On-Chip Structures for Fmax Binning and Optimization

Sensors (Basel). 2022 Feb 11;22(4):1382. doi: 10.3390/s22041382.

Abstract

Process variations during manufacturing lead to differences in the performance of the chips. In order to better utilize the performance of the chips, it is necessary to perform maximum operation frequency (Fmax) tests to place the chips into different speed bins. For most Fmax tests, significant efforts are put in place to reduce test cost and improve binning accuracy; e.g., our conference paper published in ICICM 2017 presents a novel binning sensor for low-cost and accurate speed binning. However, by promoting chips placed at the lower bins, because of conservative binning, into higher bins, the overall profit can greatly increase. Therefore, this paper, extended based on a conference paper, presents a novel and adaptive methodology for speed binning, in which the paths impacting the speed bin of a specific IC are identified and adapted by our proposed on-chip Binning Checker and Binning Adaptor.

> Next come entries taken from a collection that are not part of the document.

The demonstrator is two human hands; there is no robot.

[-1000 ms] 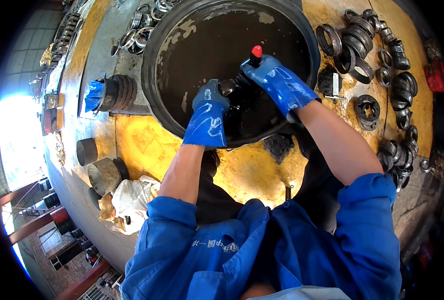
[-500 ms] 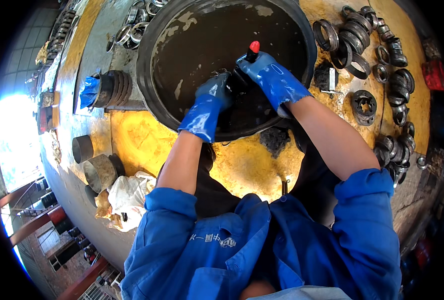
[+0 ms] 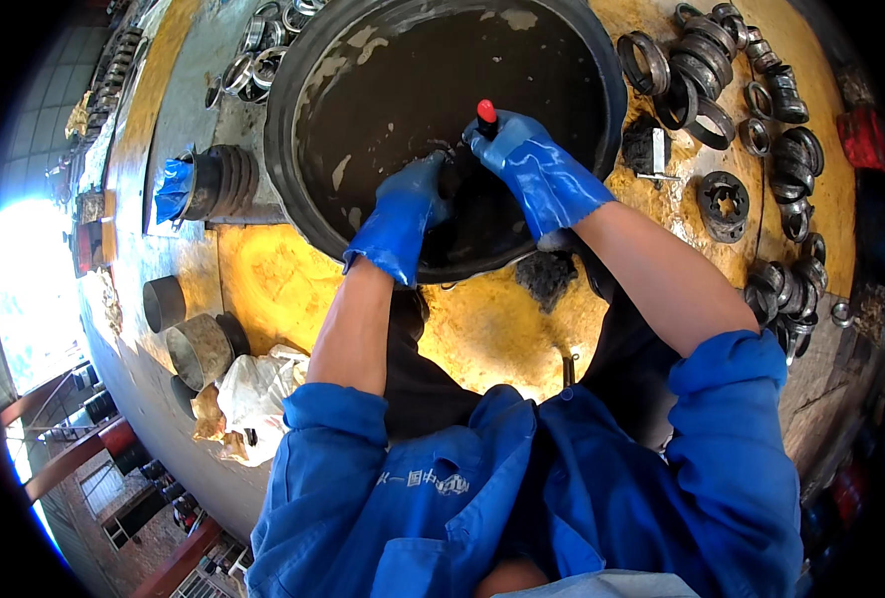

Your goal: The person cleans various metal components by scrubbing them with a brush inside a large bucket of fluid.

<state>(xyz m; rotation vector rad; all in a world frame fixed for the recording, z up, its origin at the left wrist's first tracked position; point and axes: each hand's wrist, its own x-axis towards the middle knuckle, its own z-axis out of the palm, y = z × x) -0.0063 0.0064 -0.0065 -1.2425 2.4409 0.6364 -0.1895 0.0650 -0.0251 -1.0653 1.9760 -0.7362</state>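
Observation:
A wide black tub (image 3: 281, 130) of dark, murky liquid lies in front of me, with pale foam patches on its surface. Both my hands wear wet blue rubber gloves and work over the tub's near half. My right hand (image 3: 537, 169) is closed round a black handle with a red end (image 3: 486, 112); the tool's working end is hidden. To its left, my left hand (image 3: 403, 209) curls round a dark part (image 3: 449, 181), seemingly metal, whose shape is mostly covered by the glove and the dark liquid.
Many dark metal rings (image 3: 702, 70) lie on the right, near a notched round disc (image 3: 724, 206) and a small block (image 3: 646, 149). Shiny rings (image 3: 253, 70) sit beyond the tub's left rim. Stacked rings (image 3: 225, 182), cylinders (image 3: 199, 349) and a white plastic bag (image 3: 258, 394) stand left.
My right hand has moved slightly left and down with the red-ended handle. My left hand has shifted a little left. Both stay over the tub.

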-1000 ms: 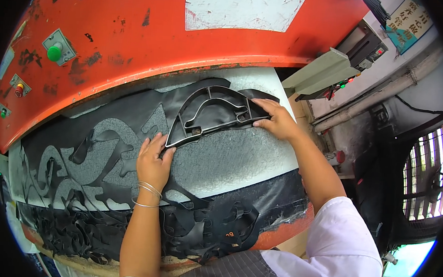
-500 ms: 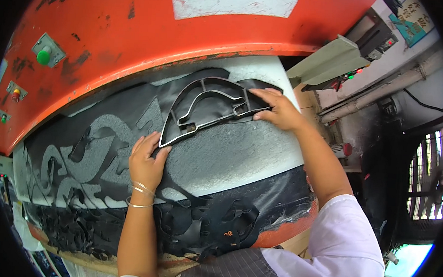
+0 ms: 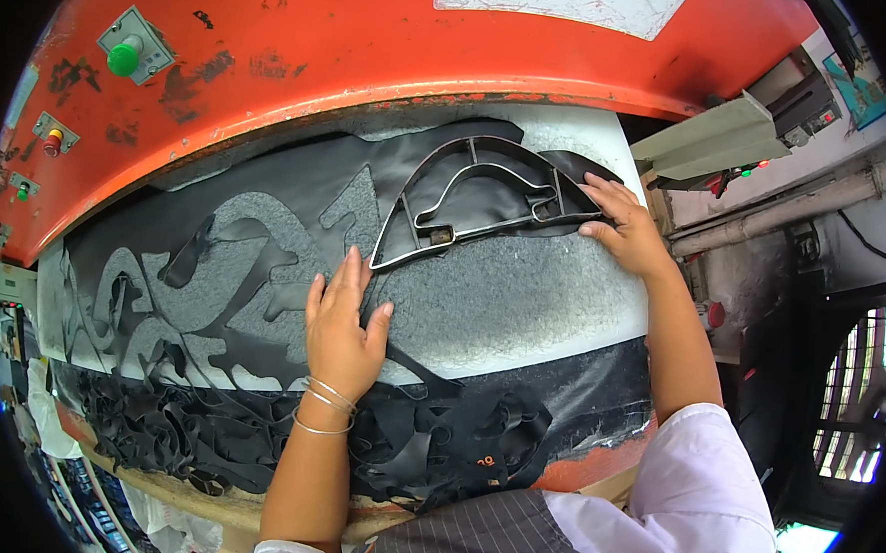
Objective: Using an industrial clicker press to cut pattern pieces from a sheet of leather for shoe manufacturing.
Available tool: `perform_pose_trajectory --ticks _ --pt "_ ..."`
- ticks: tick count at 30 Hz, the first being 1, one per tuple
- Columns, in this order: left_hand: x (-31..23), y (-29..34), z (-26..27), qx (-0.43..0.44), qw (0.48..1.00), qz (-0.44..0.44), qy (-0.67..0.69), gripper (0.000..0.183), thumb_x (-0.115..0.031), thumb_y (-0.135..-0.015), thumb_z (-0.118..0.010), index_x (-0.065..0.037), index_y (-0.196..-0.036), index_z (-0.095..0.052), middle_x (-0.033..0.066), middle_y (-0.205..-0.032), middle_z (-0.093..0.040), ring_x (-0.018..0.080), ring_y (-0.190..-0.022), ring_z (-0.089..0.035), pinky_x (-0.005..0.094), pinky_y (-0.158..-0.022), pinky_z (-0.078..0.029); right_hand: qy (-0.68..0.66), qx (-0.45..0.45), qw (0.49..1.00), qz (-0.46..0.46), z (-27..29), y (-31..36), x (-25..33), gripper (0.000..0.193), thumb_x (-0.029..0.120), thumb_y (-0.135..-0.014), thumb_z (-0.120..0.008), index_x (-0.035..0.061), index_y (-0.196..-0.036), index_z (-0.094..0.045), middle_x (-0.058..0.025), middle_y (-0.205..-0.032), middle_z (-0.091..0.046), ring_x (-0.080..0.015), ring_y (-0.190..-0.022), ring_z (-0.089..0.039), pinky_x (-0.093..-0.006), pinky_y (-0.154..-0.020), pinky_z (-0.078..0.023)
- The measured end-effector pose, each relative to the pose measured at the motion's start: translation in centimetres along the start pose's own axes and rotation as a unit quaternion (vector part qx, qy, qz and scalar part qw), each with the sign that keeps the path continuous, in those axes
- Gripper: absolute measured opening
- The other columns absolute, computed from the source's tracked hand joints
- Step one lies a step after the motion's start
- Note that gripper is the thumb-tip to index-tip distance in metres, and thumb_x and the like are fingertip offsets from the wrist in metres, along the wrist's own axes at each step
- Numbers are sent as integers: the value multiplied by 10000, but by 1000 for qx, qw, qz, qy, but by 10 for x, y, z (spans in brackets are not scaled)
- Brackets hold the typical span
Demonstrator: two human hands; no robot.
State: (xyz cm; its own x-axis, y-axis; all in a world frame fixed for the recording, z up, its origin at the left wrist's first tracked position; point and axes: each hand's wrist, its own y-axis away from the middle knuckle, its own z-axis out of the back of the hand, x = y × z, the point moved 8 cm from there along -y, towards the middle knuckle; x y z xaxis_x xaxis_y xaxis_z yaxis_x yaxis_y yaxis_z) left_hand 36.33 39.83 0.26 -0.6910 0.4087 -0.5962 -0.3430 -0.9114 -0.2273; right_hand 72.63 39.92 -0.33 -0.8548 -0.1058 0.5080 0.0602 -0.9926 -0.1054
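A half-moon cutting die (image 3: 494, 228) made of metal strip, with a curved inner strip and short crosspieces, lies on a black sheet of leather-like material (image 3: 269, 155). My right hand (image 3: 628, 229) grips the die's right end, its fingers above the corner and its thumb below. Just left of the die's pointed left tip is my left hand (image 3: 345, 336), open, fingers stretched out and thumb apart. Whether its fingertips touch the tip I cannot tell. Under the sheet is a worn white cutting board (image 3: 571, 131), grey where cut-out shapes leave it bare.
A red machine beam (image 3: 304, 54) spans the far side, carrying a green push button (image 3: 124, 57) and smaller buttons at left. Black scraps (image 3: 204, 434) heap along the board's near edge. At right stand a grey metal bracket (image 3: 711, 140) and a wall pipe (image 3: 777, 214).
The view has shifted, so the scene sits further right. My left hand has let go of the die's left tip and opened its fingers. My right hand stays at the die's right end.
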Motion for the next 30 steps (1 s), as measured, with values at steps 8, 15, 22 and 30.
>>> perform_pose_trajectory --ticks 8,15,22,30 --pt "5 -7 -8 41 999 -14 14 691 -111 -867 -598 6 -1475 -289 198 -1321 -572 244 -1261 -530 458 -1154 -114 -28 -36 999 -6 -1 -10 -1 520 221 -793 -731 134 -1288 -598 -84 -1380 -545 -362 -1305 -439 -429 -1105 -323" --pt "22 -31 -10 -130 974 139 125 270 -98 -806 -714 -58 -1073 -699 103 -907 -736 192 -902 -698 396 -1053 -343 -17 -42 999 1 -4 -11 -5 533 198 -787 -740 78 -1286 -592 -101 -1361 -561 -318 -1299 -460 -405 -1108 -320" --pt "16 -38 -9 -140 979 102 112 269 -70 -800 -712 -50 -1068 -703 117 -945 -730 205 -872 -700 386 -1021 -385 -27 -55 998 -1 2 -12 -6 505 248 -808 -721 131 -1285 -602 -94 -1363 -558 -343 -1287 -457 -418 -1113 -308" --pt "6 -35 -6 -96 990 94 43 309 -42 -812 -689 -40 -1121 -674 145 -1098 -695 229 -958 -695 419 -1058 -376 -26 -53 998 22 3 -14 -4 515 199 -781 -745 96 -1267 -612 -95 -1330 -584 -264 -1253 -508 -392 -1107 -319"
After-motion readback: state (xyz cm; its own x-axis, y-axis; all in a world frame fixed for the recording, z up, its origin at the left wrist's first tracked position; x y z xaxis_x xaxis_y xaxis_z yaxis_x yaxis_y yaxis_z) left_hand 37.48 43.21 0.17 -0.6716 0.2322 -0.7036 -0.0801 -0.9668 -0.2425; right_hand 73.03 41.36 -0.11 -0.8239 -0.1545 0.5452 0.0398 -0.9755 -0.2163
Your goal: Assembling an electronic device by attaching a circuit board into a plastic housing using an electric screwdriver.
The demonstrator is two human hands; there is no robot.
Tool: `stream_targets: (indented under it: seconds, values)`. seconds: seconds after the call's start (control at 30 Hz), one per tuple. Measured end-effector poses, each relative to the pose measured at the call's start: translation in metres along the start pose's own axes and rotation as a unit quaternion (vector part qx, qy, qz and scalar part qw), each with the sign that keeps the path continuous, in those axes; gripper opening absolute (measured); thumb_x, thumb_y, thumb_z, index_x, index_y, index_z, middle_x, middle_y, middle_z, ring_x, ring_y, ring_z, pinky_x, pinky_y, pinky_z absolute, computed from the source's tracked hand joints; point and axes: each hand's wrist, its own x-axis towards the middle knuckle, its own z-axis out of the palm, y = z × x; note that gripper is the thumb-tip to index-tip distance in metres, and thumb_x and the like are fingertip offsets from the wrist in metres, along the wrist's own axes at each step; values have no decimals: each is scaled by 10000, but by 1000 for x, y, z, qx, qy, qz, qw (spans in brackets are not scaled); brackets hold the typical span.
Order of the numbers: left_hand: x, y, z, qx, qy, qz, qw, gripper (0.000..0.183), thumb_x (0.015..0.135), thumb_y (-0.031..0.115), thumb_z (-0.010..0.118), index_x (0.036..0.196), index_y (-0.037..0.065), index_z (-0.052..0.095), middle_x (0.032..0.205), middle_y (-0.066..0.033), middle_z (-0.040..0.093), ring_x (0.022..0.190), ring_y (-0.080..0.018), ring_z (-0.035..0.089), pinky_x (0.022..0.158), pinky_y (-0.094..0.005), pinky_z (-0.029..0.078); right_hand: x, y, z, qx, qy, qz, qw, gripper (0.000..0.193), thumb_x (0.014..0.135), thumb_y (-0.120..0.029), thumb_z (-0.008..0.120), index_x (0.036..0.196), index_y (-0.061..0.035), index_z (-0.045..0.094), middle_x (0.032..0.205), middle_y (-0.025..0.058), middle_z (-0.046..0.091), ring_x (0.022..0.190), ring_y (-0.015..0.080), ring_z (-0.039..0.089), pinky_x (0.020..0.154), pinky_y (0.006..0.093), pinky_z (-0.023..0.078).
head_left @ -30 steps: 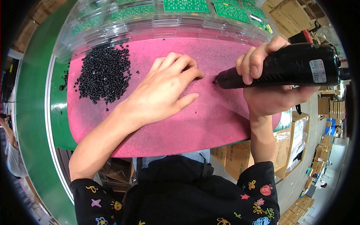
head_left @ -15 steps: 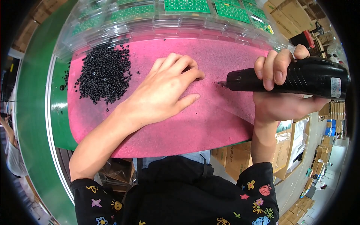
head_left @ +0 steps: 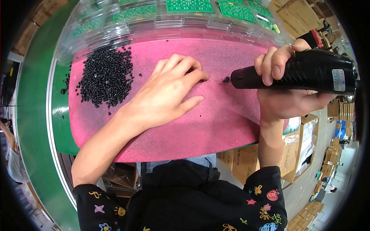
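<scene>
A black electric screwdriver [head_left: 300, 75] lies almost level in the grip of my right hand [head_left: 283, 84], its nose pointing left over the pink mat [head_left: 181, 138]. At its tip sits a small dark piece [head_left: 226, 79], too small to make out clearly. My left hand [head_left: 165, 90] rests palm down on the mat, thumb apart from the bent fingers; what lies beneath the palm is hidden. Left of that hand spreads a pile of small black parts [head_left: 106, 77], which look like screws or rivets.
Clear plastic trays [head_left: 165, 27] holding green circuit boards [head_left: 189, 5] are stacked along the mat's far edge. A green tabletop [head_left: 34, 115] runs along the left. Cardboard boxes [head_left: 241, 163] stand to the lower right, below the mat's edge.
The screwdriver has shifted slightly left and up with my right hand, and less of its bit shows. My left hand stays nearly still.
</scene>
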Motion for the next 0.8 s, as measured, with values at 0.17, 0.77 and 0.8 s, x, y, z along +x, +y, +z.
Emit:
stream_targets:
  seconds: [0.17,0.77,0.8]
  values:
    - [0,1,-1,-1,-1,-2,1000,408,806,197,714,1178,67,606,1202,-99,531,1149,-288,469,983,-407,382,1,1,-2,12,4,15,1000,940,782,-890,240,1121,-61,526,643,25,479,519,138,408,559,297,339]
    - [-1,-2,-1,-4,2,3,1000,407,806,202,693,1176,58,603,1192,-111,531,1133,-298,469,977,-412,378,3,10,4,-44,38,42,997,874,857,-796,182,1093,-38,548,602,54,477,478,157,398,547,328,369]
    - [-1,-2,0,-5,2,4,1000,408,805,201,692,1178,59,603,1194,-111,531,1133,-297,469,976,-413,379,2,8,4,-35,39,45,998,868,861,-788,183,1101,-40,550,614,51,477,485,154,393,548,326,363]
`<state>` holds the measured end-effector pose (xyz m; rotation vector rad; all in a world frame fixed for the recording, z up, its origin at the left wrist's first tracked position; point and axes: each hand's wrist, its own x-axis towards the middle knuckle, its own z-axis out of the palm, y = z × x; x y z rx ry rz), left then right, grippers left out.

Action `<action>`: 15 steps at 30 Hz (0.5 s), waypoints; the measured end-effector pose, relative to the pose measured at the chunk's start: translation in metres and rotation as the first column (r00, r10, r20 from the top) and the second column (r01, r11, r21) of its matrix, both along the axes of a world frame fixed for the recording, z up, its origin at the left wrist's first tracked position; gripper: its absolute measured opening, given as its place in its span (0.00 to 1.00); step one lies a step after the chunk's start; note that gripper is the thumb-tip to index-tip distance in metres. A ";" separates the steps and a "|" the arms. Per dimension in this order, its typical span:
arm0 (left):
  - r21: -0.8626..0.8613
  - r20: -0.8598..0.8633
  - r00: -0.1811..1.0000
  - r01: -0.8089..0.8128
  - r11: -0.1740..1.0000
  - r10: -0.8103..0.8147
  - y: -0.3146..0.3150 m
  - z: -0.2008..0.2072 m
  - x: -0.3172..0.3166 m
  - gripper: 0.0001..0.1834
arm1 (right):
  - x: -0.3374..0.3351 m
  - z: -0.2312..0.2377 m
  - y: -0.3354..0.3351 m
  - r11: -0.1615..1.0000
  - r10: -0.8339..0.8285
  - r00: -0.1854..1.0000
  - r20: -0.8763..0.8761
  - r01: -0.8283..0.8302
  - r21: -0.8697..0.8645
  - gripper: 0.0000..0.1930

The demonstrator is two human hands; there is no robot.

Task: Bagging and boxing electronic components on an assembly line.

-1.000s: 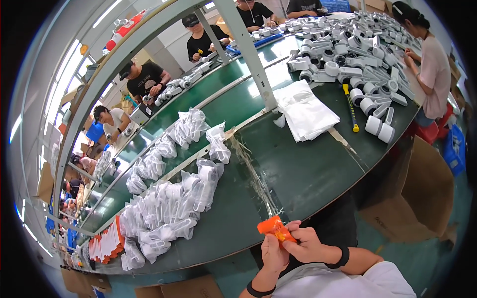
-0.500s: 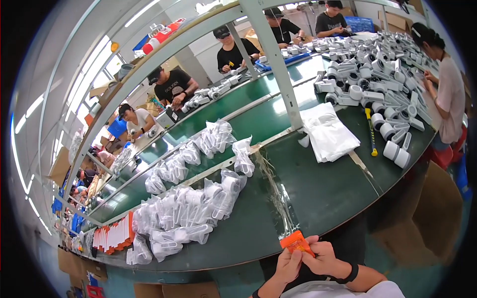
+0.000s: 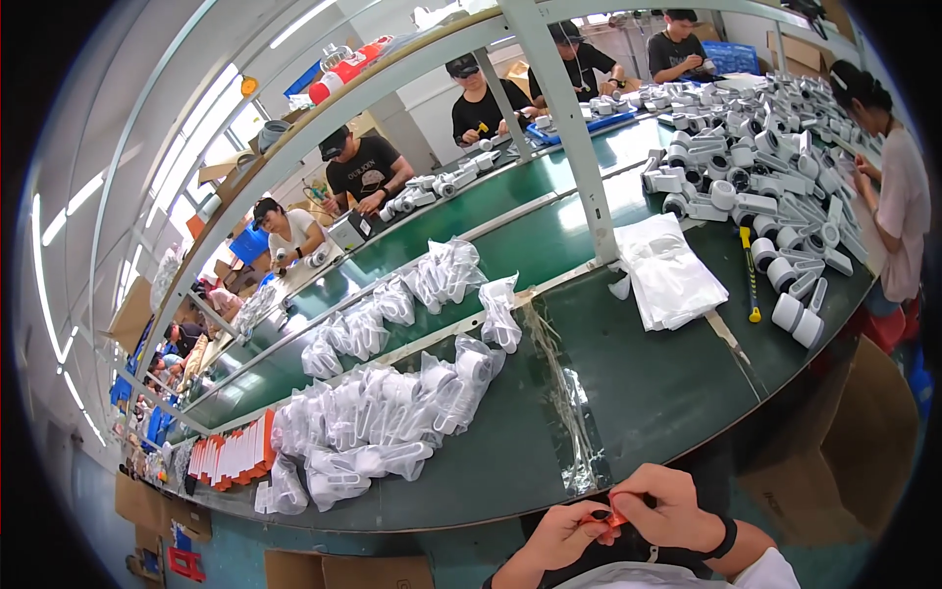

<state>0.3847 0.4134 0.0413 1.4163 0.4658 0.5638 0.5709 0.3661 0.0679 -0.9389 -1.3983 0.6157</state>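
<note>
Both hands are together just off the table's near edge, at the lower middle right. Between them is a small orange carton (image 3: 614,514), mostly covered by fingers. My left hand (image 3: 559,536) pinches its left side with thumb and fingers. From the right, my right hand (image 3: 669,508) grips it, fingers curled and thumb pressed down. A dark spot shows by the left fingertips; I cannot make out what it is. Bagged white handheld devices (image 3: 392,402) lie in a heap on the green table (image 3: 657,393), left of my hands.
A row of orange-and-white cartons (image 3: 234,452) stands at the table's left. White plastic bags (image 3: 672,275) lie beside a metal post (image 3: 579,147). A yellow knife (image 3: 751,275) borders a large pile of white devices (image 3: 765,177). Several co-workers sit around; open cardboard boxes (image 3: 834,452) stand below.
The orange carton was held up with its broad printed face showing; now it is tilted and largely hidden. My right hand has risen over it. The view has shifted slightly left.
</note>
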 end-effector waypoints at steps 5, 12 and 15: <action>0.200 -0.082 0.996 -0.013 0.980 0.030 0.001 0.039 -0.006 0.10 | 0.005 0.015 -0.010 0.953 0.196 0.898 -0.395 -0.270 -0.139 0.04; 0.916 0.177 0.823 0.063 0.396 -0.539 0.011 0.100 0.001 0.09 | 0.011 0.076 -0.017 0.800 0.599 0.757 -0.261 -0.555 0.228 0.07; 0.815 0.254 0.836 0.085 0.573 -0.486 0.003 0.118 0.005 0.08 | 0.012 0.085 -0.014 0.734 0.656 0.734 -0.172 -0.569 0.370 0.07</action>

As a result, some parts at a bin margin can be promoted to higher bins. The proposed methodology can be used to optimize the Fmax yield of a digital circuit when it has redundant timing in clock tree, and it can be integrated into current Fmax tests with low extra cost. The proposed adaptive system has been implemented and validated on five benchmarks from ITC, ISCAS89, and OpenSPARCT2 core on 28 nm Altera FPGAs. Measurement results show that the number of higher bin chips is improved by 7-16%, and our cost analysis shows that the profit increase is between 1.18% and 3.04%.

Keywords: dynamic adaptation; on-chip sensor; speed binning; yield optimization.